5 Stages of Moving With Small Children

5 Stages of Moving With Small Children

I love moving with small children. It’s no problem as long as you enjoy exploring new levels of exhaustion. I learned during our recent move that August is an ideal time. In the brutal heat, you will consider leaving your whining children behind. You will discover who you really are when you slam your thumb in the truck door. Make sure your mother-in-law or someone else you wish to impress is standing nearby. But hands down, the highlight of moving is the short-term stress placed on your marriage. For twenty-four hours, you will get to flirt with divorce.
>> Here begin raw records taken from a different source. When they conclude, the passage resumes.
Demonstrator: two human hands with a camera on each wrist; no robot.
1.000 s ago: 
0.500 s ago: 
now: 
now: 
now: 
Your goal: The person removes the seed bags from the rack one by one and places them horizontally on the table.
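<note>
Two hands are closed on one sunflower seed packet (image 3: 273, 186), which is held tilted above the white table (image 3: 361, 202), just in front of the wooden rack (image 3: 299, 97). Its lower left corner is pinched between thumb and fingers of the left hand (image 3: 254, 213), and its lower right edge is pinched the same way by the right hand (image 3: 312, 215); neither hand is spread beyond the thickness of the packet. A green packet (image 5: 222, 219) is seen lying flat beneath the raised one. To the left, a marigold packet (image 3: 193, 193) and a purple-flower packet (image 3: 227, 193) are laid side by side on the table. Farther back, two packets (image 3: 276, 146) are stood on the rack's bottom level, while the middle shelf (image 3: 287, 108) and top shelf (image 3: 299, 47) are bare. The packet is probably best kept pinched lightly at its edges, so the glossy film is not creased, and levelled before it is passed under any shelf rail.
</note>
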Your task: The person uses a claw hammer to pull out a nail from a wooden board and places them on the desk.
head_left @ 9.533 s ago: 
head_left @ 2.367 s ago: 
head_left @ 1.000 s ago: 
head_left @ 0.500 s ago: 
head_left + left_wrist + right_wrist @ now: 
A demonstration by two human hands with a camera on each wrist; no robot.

I believe there are five stages to moving with children:

Stage 1: Two fools standing in a front lawn next to a sold sign. This is so exciting! Let’s rent a truck. Purchase overpriced cardboard. Order an unaffordable couch and try out fancy mattresses. We are having a blast. While we are it, let’s pose our child in a large box and share it on FaceSnap. Moving is awesome!

Stage 2: Ugh. Packing sucks. Why do we have so much junk? I thought we put the George Foreman grille in the yard sale. Did we not donate the back-up microwave? Why the heck do we have so many juice glasses? We are not wealthy. By the way, I can’t find the car keys. I’m pretty sure the toddler packed them in a box buried in the corner of the garage. We might never find them again. Why are we doing this again?

Stage 3: Standing in line at the U-haul store. I’m staring down the obnoxious man complaining non-stop and causing the line to stretch out the door. I second guess what truck size to order. My wife is inspecting the new house and texts me to let me know someone left urine in the upstairs bathroom and it smells like a middle school locker room. Wonderful. If our marriage survives this event, it will be by the grace of God. If I remember correctly, it was included in the vows: on moving days, you will take deep breaths, resist the urge to stab your partner and delay contacting a divorce lawyer until seventy two hours after the move.

Finally, we are loading the moving truck. My arms are about to fall off. Please tell me why we chose to move in the middle of summer. I’ve not sweated this much since high school gym class. And I just spent the last thirty minutes trying to move a crib into the truck. They are the furniture from hell. I hate their awkward shape. I hate putting them together. They make me want to set things on fire. And I swear if my spouse gives me one more set of instructions I’m gonna commit a murder-suey in our new home before we ever sleep in it. Things are not looking good.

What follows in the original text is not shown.